The Bayes Theorem: Who committed the crime?

Ritesh Uppal
4 min readMay 7, 2022

You might have come across the red and blue ball example in an attempt to understand the Bayes theorem. The explanation does come in handy, but there is more to the Bayes theorem than just calculating P(red ball| blue ball). In this article, I try to explain the Bayes theorem with a simple example of solving a murder mystery!

What is Bayes Theorem?

The Bayes Theorem describes the probability of an event based on prior knowledge of conditions that might be related to the event [1].

Fig 1: The Bayes theorem

Our target here is to find the probability of event B1 happening, given that event-A has already happened, i.e., P(B1|A).

Derivation of Bayes Theorem

By definition of conditional probability,

P(B1|A) = P(B1 ∩ A)/ P(A) where P(A)≠0 

Now, with similar logic

P(A|B1) = P(A ∩ B1)/ P(B1) where P(B1) ≠0P(A ∩ B1)= P(B1 ∩ A)= P(A|B1) * P(B1)

Let B1, B2, B3,….Bn be n mutually exclusive events such that

B1 ∪ B2 ∪ B3... ∪ Bn = Ω (Sample Space) (Exhaustive events)

In simple terms, it means that B1, B2, B3,…Bn cannot happen simultaneously (mutually exclusive) and an event B can happen only because of B1, B2, etc…Bn, i.e., there is no other way of B happening outside these n events.

Example: Let us throw a dice and record three eventsA1 = {1,2,3}A2 = {4,5}A3 = {6}Here A1 ∪ A2 ∪ A3 = {1,2,3,4,5,6} = Ω (Exhaustive events)Also, A1 ∩ A2 = Φ, A2 ∩ A3 = Φ, A3 ∩ A1 = Φ (Mutually exclusive)
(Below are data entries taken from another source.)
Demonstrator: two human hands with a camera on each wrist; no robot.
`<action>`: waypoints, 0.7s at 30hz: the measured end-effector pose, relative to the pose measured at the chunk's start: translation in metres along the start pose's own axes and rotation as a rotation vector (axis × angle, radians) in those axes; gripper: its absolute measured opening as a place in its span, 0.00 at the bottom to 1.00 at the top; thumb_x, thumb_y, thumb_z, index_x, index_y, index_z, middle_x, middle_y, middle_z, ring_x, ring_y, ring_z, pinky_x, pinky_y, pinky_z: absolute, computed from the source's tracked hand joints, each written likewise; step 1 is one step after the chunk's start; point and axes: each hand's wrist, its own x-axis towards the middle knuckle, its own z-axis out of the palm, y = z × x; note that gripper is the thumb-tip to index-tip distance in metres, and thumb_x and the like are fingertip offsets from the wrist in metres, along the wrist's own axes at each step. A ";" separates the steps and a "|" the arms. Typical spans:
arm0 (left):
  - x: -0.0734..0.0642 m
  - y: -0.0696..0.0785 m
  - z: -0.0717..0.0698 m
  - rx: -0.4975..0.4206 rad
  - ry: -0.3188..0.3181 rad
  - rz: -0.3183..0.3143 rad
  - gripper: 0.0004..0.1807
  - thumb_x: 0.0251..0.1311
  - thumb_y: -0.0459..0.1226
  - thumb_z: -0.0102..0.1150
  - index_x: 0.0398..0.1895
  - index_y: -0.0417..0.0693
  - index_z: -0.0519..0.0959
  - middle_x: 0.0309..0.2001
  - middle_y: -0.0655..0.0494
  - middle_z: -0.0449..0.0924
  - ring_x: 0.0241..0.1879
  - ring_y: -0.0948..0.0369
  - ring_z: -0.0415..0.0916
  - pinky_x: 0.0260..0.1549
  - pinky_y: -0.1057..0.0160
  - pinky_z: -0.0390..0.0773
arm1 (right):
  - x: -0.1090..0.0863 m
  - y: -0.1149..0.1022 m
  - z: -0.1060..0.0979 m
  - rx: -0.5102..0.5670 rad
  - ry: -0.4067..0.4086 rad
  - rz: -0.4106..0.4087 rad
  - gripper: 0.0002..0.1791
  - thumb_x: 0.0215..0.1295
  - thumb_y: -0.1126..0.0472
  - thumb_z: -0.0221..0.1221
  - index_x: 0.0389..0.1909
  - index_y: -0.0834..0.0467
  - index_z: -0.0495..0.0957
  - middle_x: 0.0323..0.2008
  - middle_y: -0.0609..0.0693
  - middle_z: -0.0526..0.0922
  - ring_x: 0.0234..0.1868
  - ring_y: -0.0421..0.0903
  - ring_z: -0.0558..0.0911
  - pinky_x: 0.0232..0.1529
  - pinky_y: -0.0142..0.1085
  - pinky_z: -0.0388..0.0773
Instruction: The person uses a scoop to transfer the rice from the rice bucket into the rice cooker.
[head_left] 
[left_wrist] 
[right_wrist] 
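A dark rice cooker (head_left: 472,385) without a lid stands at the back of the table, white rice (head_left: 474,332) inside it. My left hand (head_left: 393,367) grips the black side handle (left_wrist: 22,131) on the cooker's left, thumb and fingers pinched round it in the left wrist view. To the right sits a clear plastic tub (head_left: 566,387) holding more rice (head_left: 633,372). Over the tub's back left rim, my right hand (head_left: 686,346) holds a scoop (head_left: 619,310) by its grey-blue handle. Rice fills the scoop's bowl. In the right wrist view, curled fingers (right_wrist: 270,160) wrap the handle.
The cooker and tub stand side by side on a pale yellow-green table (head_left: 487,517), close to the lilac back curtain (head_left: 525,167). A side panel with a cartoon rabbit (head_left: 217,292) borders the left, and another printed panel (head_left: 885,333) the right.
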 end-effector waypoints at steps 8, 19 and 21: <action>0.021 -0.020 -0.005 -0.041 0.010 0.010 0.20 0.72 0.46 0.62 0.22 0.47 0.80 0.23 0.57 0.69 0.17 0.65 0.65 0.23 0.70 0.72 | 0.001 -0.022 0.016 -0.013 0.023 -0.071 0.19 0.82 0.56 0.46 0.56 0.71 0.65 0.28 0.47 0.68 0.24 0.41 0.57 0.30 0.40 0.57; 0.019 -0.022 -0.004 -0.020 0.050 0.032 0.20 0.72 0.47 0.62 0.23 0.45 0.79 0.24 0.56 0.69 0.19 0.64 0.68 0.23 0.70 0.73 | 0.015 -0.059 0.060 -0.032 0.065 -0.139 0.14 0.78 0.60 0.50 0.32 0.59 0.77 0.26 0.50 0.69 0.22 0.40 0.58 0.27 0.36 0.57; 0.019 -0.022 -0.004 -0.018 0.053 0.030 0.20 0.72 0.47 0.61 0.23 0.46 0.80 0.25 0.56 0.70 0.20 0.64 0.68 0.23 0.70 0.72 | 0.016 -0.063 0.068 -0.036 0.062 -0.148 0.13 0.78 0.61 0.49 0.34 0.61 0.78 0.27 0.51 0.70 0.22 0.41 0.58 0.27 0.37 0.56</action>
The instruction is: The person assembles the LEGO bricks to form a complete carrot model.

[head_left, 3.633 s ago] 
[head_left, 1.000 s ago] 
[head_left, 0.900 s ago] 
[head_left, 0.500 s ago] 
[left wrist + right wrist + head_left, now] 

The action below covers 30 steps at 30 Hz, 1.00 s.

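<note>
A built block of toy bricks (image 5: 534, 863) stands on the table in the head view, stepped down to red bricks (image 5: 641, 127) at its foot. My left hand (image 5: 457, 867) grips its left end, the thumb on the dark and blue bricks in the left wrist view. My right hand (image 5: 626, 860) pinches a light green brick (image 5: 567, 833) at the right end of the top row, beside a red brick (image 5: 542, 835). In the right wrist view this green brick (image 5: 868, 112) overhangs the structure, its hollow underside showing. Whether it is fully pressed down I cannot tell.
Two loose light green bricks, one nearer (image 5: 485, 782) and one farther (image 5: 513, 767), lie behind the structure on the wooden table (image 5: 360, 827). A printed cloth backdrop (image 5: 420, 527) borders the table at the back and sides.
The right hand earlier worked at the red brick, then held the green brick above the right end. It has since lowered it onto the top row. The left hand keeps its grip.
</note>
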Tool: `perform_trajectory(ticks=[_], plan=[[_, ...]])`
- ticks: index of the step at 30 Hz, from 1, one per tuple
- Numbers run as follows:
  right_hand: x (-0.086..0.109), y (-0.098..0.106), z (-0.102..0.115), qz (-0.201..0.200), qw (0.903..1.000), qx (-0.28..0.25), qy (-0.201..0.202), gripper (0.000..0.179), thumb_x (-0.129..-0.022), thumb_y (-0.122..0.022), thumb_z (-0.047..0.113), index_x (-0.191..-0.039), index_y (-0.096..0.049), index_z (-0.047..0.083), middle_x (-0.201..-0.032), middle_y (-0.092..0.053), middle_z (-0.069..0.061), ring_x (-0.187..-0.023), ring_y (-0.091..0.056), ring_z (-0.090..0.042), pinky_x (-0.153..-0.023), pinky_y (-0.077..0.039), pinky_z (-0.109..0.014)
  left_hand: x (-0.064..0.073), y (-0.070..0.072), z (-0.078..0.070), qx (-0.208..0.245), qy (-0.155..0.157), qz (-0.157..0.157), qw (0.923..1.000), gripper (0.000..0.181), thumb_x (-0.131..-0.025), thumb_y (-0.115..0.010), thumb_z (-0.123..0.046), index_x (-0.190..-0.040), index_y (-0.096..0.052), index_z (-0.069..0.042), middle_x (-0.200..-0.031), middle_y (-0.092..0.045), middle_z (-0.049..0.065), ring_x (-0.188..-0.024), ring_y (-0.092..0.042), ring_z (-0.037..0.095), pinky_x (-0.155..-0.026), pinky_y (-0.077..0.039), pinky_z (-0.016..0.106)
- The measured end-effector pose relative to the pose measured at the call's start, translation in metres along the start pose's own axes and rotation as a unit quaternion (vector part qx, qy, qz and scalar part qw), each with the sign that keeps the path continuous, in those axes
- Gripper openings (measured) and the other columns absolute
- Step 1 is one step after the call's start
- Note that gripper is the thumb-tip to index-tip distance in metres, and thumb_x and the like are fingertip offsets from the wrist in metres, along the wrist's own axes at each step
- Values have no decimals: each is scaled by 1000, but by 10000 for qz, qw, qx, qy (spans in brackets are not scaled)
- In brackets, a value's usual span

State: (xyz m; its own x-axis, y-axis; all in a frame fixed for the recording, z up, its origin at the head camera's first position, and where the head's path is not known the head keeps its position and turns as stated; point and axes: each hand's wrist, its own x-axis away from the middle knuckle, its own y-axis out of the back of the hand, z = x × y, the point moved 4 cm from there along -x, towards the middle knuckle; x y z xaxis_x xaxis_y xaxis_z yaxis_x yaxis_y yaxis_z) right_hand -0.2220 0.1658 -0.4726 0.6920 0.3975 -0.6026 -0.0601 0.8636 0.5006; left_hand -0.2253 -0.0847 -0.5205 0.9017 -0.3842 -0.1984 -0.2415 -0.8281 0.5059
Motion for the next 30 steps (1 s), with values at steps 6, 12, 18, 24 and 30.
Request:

Continuing with the derivation,

Fig 2: Event A is a union of mutually exclusive events and hence has a unique intersection with each event
P(A) (Probability of any event A) [See the above figure]= P(A ∩ Ω) = P( A ∩ (B1 ∪ B2 ∪ B3… ∪ Bn))= P( (A ∩ B1) ∪ (A ∩ B2).. ∪( A ∩ Bn))= ∑ P(A ∩ Bi) where i ranges from 1 to n ( This is because event A has a unique intersection with every event Bi as there is no intersection among the events themselves) = ∑ P(A|Bi) * P(Bi) where i ranges from 1 to n 

Hence, P(B1|A) = (P(A|B1) * P(B1)) / (∑ P(A|Bi) * P(Bi)) i ranges [1,n]

Who committed the crime?

A minor crime has happened; let it be called event CRIME. Police know that two persons, P1 and P2, might have committed the crime, and no one else can do it. Police want to find the culprit. Here, the condition of mutually exclusive events (either P1 or P2, not both) and exhaustive events (No one other than P1 or P2 can commit the crime) meet here.

Fig 2: The two suspects

P( Pi): The probability that ith person was in the crime spot at the time of the crime.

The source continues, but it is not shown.